Where the word "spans" appears in a line below, copy the whole line.

===== SUPPLIED RECORDS =====

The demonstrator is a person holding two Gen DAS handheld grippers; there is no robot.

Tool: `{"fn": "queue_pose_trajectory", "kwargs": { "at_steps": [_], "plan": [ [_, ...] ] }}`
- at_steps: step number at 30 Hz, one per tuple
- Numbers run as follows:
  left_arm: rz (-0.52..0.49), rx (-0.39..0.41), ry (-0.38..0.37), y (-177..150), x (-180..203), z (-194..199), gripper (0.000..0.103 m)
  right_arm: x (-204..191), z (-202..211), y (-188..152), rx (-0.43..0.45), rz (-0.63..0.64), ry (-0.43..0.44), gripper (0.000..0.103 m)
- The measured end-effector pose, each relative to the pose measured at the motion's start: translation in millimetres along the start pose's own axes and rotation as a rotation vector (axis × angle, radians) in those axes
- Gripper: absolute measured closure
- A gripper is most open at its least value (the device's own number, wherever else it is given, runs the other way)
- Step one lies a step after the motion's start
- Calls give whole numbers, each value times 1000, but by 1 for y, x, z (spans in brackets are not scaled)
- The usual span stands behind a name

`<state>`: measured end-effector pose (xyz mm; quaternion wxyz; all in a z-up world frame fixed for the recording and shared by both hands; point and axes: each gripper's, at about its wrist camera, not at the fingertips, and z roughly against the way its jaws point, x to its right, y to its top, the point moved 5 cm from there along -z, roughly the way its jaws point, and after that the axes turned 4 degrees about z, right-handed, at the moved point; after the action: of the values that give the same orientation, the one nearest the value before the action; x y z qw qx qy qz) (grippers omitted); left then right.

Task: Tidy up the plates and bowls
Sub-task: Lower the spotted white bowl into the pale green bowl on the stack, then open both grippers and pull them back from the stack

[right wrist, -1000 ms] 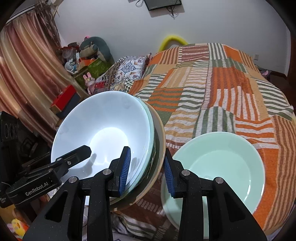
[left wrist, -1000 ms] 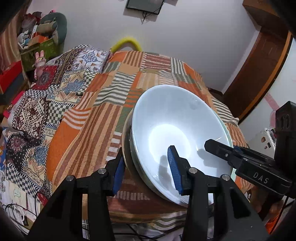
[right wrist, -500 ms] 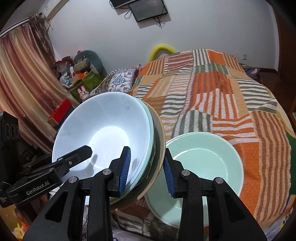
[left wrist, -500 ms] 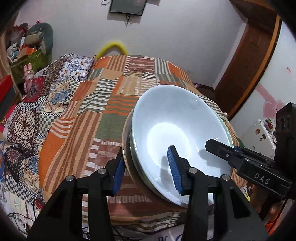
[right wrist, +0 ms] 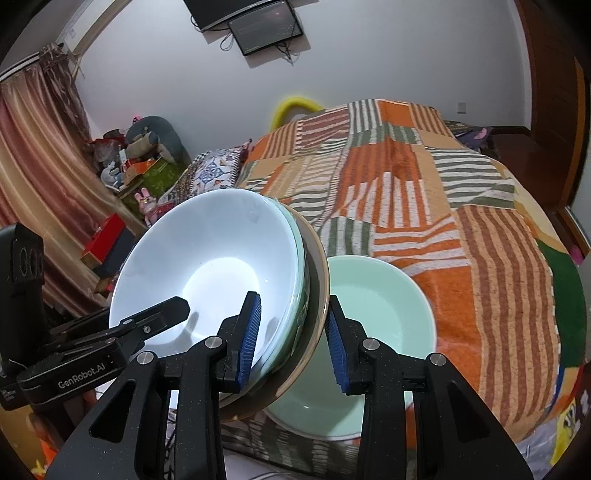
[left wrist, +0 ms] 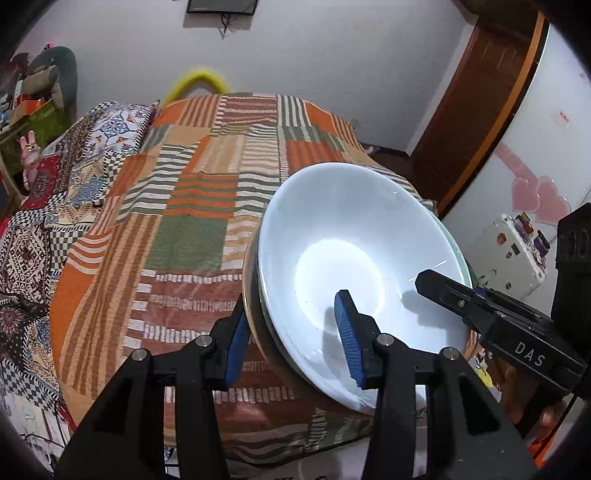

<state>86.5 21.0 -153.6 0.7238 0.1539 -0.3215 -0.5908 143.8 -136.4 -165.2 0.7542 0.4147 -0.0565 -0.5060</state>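
Note:
A stack of nested dishes hangs in the air above the near edge of the bed: a white bowl [left wrist: 354, 258] on top, a pale green dish under it, and a tan-rimmed plate [right wrist: 318, 273] at the bottom. My left gripper [left wrist: 291, 338] is shut on the stack's left rim. My right gripper [right wrist: 293, 338] is shut on its right rim [right wrist: 306, 280]. Each gripper shows in the other's view. A mint green bowl [right wrist: 373, 332] lies on the blanket, just right of and below the stack.
The bed has an orange, green and white striped patchwork blanket [left wrist: 207, 206]. Patterned cushions [left wrist: 110, 129] lie at its left. A wooden door [left wrist: 472, 110] stands at right. Toys and boxes [right wrist: 144, 162] crowd the far left corner. A screen [right wrist: 258, 29] hangs on the wall.
Both grippers have lifted the stack higher and drawn it back toward the near edge of the bed. The mint green bowl stays on the blanket and looks smaller now.

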Motion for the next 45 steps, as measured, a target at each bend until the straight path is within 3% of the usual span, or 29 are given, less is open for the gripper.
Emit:
{"fn": "queue_pose_trajectory", "kwargs": {
  "at_steps": [33, 45],
  "plan": [
    [-47, -192, -22, -17, 28, -73, 58, 50, -4, -30, -78, -114, -63, 71],
    [-62, -214, -15, -22, 30, -82, 58, 56, -9, -35, -100, -130, -66, 71]
  ]
}}
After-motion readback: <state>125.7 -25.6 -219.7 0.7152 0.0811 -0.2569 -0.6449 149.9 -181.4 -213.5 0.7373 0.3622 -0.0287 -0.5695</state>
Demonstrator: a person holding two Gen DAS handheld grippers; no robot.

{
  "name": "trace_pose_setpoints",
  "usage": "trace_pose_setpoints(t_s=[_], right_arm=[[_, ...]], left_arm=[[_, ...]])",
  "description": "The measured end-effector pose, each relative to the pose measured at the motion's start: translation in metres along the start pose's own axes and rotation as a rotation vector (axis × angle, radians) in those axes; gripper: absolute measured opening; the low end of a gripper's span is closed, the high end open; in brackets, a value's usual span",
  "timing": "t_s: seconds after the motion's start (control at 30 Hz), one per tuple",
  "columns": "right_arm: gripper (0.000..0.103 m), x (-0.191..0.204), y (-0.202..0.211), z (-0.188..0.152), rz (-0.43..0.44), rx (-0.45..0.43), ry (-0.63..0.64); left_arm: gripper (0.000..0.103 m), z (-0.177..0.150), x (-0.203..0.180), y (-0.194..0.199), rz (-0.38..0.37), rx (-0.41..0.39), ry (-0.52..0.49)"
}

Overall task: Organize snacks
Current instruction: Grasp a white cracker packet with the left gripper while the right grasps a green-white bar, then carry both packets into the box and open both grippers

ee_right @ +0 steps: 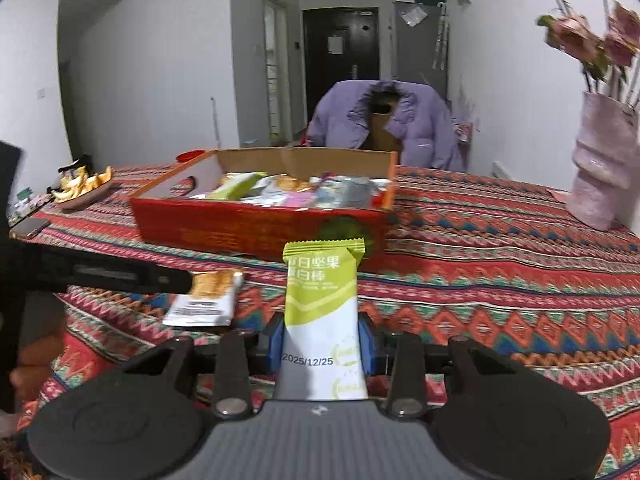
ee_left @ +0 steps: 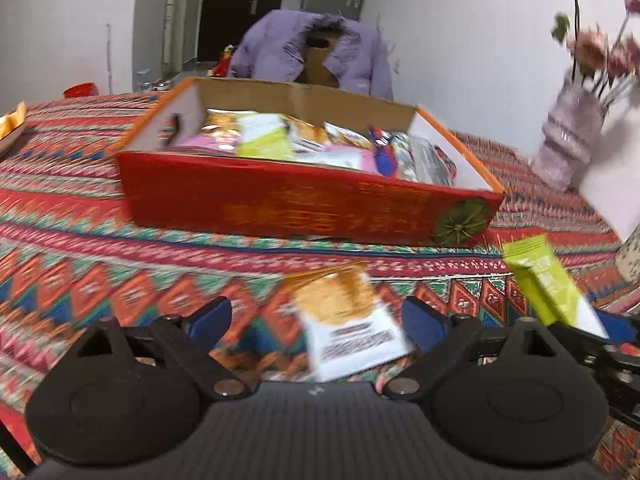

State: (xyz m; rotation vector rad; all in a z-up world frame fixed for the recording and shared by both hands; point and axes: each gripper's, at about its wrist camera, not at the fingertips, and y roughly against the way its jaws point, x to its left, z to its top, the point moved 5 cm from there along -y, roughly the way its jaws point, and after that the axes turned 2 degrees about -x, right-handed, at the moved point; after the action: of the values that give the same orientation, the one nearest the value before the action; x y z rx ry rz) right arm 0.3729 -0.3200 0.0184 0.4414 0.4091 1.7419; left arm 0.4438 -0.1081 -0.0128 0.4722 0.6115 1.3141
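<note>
Snack packets in box; vase probably right of it.

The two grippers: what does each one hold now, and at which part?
The right gripper holds the green snack bar by its lower white half. The left gripper holds nothing; the orange snack packet lies between its open fingers.

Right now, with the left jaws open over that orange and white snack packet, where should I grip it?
Take the orange and white packet across its narrow width near the middle, coming down from above. It lies flat on the patterned cloth, long axis pointing roughly toward the red box, and the left gripper already straddles it.
</note>
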Motion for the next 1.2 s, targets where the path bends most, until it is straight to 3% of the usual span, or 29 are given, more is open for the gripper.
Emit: trace_pose_setpoints(t_s=[0.07,0.17,0.27,0.33,0.43,0.57,0.9,1.2], right_arm=[[0.036,-0.008,-0.002,0.0,0.001,-0.008,-0.017],[0.036,-0.017,-0.007,0.0,0.006,-0.018,-0.039],[0.036,-0.024,-0.009,0.0,0.015,-0.024,-0.054],[0.036,-0.026,-0.01,-0.002,0.01,-0.026,-0.054],[0.036,-0.024,-0.006,-0.004,0.009,-0.027,-0.054],[0.036,-0.016,0.01,-0.005,0.007,-0.044,-0.041],[0.036,0.034,0.073,-0.023,0.036,-0.088,0.001],[0.036,0.076,0.116,-0.04,0.054,-0.129,0.007]], left_arm=[[0.084,0.0,-0.013,-0.017,0.033,0.019,-0.03],[0.081,-0.003,-0.02,-0.029,0.082,0.021,-0.048],[0.064,-0.004,-0.021,-0.034,0.116,0.003,-0.059],[0.051,-0.005,-0.023,-0.031,0.102,-0.001,-0.079],[0.041,-0.008,-0.027,-0.021,0.066,0.015,-0.098],[0.041,-0.015,-0.025,0.012,0.032,-0.009,-0.091],[0.041,-0.041,0.005,0.144,0.014,-0.151,-0.078],[0.041,-0.065,0.033,0.198,0.024,-0.206,-0.048]])
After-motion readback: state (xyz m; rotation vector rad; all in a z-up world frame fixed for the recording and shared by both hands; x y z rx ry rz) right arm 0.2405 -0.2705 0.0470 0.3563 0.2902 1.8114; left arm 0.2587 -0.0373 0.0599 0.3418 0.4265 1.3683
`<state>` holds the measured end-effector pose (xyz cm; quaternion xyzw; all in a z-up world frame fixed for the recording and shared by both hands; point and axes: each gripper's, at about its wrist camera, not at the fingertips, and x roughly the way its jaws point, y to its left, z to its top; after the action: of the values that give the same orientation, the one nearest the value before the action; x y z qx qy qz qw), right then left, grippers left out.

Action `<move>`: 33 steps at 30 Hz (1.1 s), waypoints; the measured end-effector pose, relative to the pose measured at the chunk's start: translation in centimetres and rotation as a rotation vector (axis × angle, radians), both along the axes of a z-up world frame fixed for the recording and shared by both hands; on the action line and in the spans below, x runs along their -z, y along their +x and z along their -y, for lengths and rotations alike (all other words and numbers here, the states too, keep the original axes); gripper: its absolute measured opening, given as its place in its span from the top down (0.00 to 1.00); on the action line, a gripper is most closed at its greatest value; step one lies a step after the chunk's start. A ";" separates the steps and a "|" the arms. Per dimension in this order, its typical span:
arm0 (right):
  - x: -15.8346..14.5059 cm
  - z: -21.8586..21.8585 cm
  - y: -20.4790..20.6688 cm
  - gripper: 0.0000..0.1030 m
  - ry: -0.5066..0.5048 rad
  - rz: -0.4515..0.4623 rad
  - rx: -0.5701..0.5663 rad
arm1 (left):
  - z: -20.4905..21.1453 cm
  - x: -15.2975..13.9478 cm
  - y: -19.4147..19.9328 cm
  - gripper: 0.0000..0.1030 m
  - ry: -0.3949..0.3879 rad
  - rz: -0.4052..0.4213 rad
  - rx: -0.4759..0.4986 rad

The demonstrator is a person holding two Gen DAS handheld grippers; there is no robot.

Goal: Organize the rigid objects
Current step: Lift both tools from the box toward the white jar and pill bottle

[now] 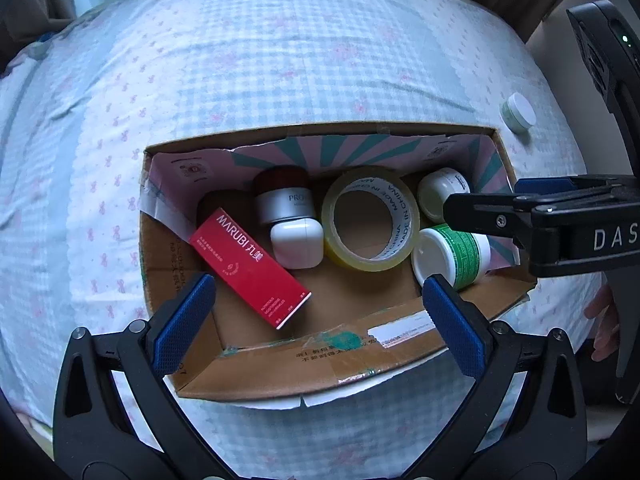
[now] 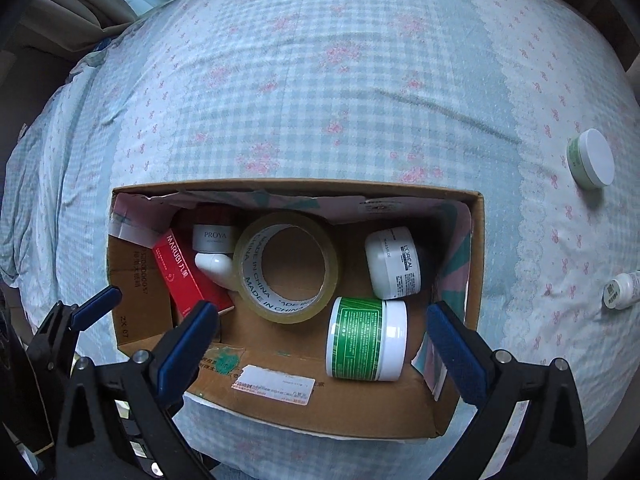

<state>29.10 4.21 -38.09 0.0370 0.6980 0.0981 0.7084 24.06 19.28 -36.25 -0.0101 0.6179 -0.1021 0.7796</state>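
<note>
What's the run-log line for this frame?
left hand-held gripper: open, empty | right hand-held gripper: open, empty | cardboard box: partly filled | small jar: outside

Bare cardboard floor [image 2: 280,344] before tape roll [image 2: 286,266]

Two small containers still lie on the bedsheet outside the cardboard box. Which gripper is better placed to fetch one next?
Probably the right gripper: it is open and empty, and the white-lidded jar and small white bottle lie on its side of the cardboard box.
</note>
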 end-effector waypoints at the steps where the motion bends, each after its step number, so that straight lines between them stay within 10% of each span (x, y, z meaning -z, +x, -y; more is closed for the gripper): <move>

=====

ANSWER TO THIS EXERCISE:
- Calls give whole numbers, each value times 1000, but by 1 for y, x, z (spans in brackets are not scaled)
Action `<move>`: 33 steps at 30 Hz (1.1 s), waypoints; the measured end-effector pose, relative to the pose measured at the chunk's start: translation in centimetres and rotation as a rotation vector (axis × angle, radians), both along the axes of a z-up world frame fixed for the recording and shared by both hands; on the action line and in the spans below, x runs along their -z, y along their +x and z along their -y, for lengths and rotations alike (all other words and numbers here, the states too, keep the original axes); gripper: its absolute measured opening, given as its place in its span from the top down (0.00 to 1.00); on the action line, a gripper is most closed at its greatest value; step one lies a step after the chunk's start. A ";" separates the steps and a "|" the arms. Per dimension in this order, its typical span:

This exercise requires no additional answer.